* **BRIEF**: With no images included, output each entry below exactly as it appears.
++++++
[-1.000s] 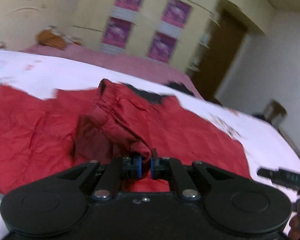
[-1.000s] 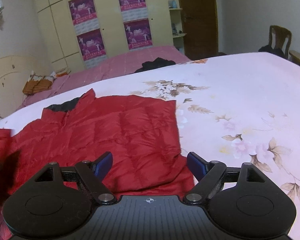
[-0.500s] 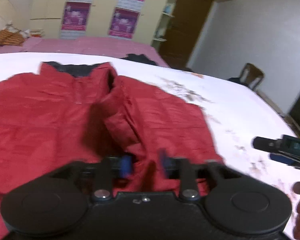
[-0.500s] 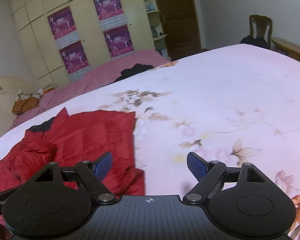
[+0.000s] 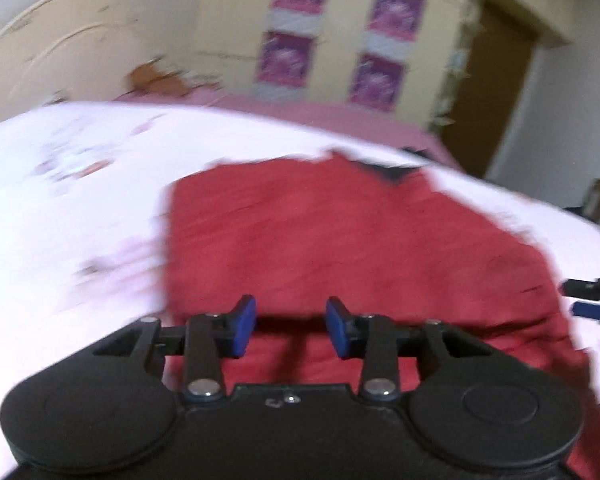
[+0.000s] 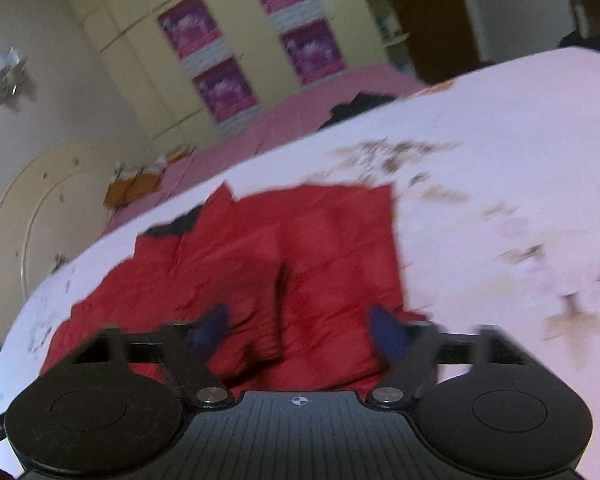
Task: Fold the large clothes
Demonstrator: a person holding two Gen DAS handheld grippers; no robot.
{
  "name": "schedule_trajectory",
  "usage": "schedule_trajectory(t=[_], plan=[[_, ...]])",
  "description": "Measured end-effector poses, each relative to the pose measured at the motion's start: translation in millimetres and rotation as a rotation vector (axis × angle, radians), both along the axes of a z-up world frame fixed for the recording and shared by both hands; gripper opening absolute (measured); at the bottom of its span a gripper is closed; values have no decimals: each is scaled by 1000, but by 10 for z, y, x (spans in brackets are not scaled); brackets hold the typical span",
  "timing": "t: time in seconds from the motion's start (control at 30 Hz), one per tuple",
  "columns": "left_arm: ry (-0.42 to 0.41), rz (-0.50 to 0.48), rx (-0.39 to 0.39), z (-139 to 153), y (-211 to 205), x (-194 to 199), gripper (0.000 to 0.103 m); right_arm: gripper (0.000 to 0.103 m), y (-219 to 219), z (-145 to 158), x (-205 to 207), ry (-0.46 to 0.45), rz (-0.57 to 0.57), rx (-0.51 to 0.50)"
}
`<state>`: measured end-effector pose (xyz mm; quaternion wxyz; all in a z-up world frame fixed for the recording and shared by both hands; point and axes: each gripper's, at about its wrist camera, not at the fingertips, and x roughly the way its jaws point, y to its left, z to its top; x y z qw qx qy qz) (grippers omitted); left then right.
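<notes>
Floral bedsheet [image 6: 500, 140], red jacket [image 6: 300, 260], postered wardrobe [image 6: 260, 40]

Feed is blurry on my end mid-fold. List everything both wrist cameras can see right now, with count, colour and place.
Padded red jacket with dark collar: one, red, lying flat on the bed just ahead of both grippers.
Floral bedsheet: one, pale pink-white with brown flower print, under the jacket.
Pink bedspread: one, pink, far end of the bed.
Dark garment: one, black, on the far edge of the bed.
Purple posters: four, on the cream wardrobe doors.
Wooden chair: one, brown, far right by the wall.
Brown door: one, right of the wardrobe.
Left gripper: black with blue pads, closing, nothing pinched.
Right gripper: black with blue pads, closing over the jacket hem, not yet gripping.
</notes>
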<state>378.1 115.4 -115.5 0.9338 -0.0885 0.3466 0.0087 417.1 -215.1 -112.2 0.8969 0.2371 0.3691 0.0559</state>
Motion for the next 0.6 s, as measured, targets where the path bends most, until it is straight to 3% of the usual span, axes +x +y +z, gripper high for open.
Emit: schedule_trajectory(t=[0.13, 0.17, 0.2, 0.23, 0.3, 0.5, 0.6], plan=[[34, 33, 35, -122, 181, 84, 36, 51, 65, -138, 127, 53, 8, 47], [36, 35, 45, -148, 215, 130, 36, 44, 94, -145, 141, 52, 19, 45], [31, 37, 52, -160, 235, 182, 36, 20, 132, -145, 158, 49, 39, 35], [30, 35, 57, -197, 207, 250, 36, 17, 156, -143, 182, 52, 49, 22], [36, 33, 58, -218, 233, 306, 34, 16, 222, -98, 214, 28, 60, -18], [45, 16, 49, -221, 290, 298, 26, 15, 290, 381, 3, -161, 89, -127], [53, 25, 32, -255, 341, 305, 25, 15, 384, 143, 48, -66, 116, -186]])
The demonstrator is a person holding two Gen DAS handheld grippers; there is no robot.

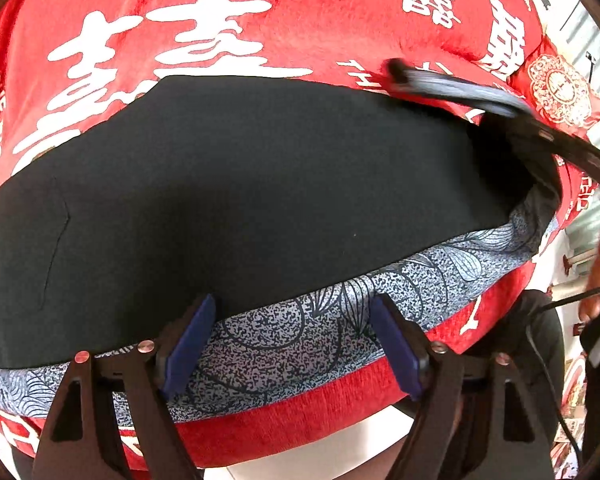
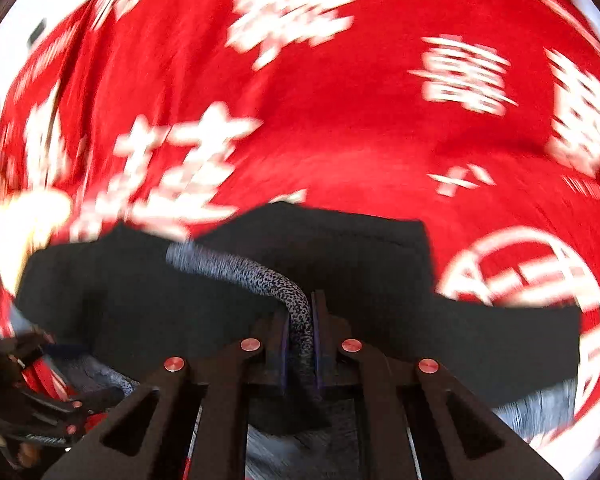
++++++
* **REPLY**:
[-1.000s] 
[-1.000s] 
[-0.500s] 
[-0.500s] 
[+0.000s] 
[+0.000s] 
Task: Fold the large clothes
Demonstrator: a person holding two Gen DAS handheld grippers; no robot.
{
  "name": "schedule_trajectory",
  "usage": "schedule_trajectory(t=[_], plan=[[_, ...]])",
  "description": "Measured end-effector poses, each relative to the pose measured at the motion's start: translation in millimetres and rotation as a rotation vector (axis × angle, radians), both along the axes of a z-up world frame fixed for the recording and shared by both hands; gripper opening absolute (measured); at the bottom of its span a gripper is closed; values have no decimals: each is scaled by 1000, but by 10 for z, y, x (spans in brackets are not scaled); brackets hold the typical span",
  "timing": "t: time in seconds from the motion's start (control at 30 Hz), one per tuple",
  "columns": "left_arm: ry (-0.42 to 0.41), rz (-0.50 to 0.48), rx (-0.39 to 0.39), z (-139 to 153), y (-211 to 205), x (-194 to 199), gripper (0.000 to 0.103 m); right_arm: gripper (0.000 to 0.103 m), y (-219 to 219), z (-145 to 158), x (-205 to 207), ry (-0.46 to 0.45), rz (-0.57 to 0.57), rx (-0.51 to 0.50)"
}
`<state>`: measured end-effector pose (xyz mm; quaternion wxyz; all in a z-up world frame fixed for the recording and shared by both hands; point and axes: each gripper's, at about its wrist camera, not at the fingertips, and x roughly the way its jaws point, y to its left, z to its top; x y z qw qx qy qz) (grippers omitted); left then right.
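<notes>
Floral bedsheet [image 6: 500, 140], red jacket [image 6: 300, 260], postered wardrobe [image 6: 260, 40]

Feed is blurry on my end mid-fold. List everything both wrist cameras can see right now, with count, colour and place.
Padded red jacket with dark collar: one, red, lying flat on the bed just ahead of both grippers.
Floral bedsheet: one, pale pink-white with brown flower print, under the jacket.
Pink bedspread: one, pink, far end of the bed.
Dark garment: one, black, on the far edge of the bed.
Purple posters: four, on the cream wardrobe doors.
Wooden chair: one, brown, far right by the wall.
Brown door: one, right of the wardrobe.
Left gripper: black with blue pads, closing, nothing pinched.
Right gripper: black with blue pads, closing over the jacket hem, not yet gripping.
</notes>
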<state>378.1 115.4 -115.5 0.9338 -0.0885 0.3466 0.0087 417.1 -215.1 -112.2 0.8969 0.2371 0.3691 0.0559</state>
Motion for the next 0.6 s, as measured, targets where the path bends most, until it is straight to 3% of the usual span, axes +x +y +z, gripper high for open.
Emit: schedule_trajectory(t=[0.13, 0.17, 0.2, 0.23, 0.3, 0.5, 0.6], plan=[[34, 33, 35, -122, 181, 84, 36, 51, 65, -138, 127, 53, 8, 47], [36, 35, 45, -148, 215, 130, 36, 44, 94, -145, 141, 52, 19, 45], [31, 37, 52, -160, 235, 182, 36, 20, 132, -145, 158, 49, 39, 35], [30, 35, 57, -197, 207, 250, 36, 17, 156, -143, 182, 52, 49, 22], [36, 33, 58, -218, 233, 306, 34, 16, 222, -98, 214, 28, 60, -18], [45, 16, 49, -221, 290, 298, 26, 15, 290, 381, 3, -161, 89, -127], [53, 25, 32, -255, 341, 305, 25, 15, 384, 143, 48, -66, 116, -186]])
The demonstrator is a person holding two Gen DAS handheld grippers; there is no robot.

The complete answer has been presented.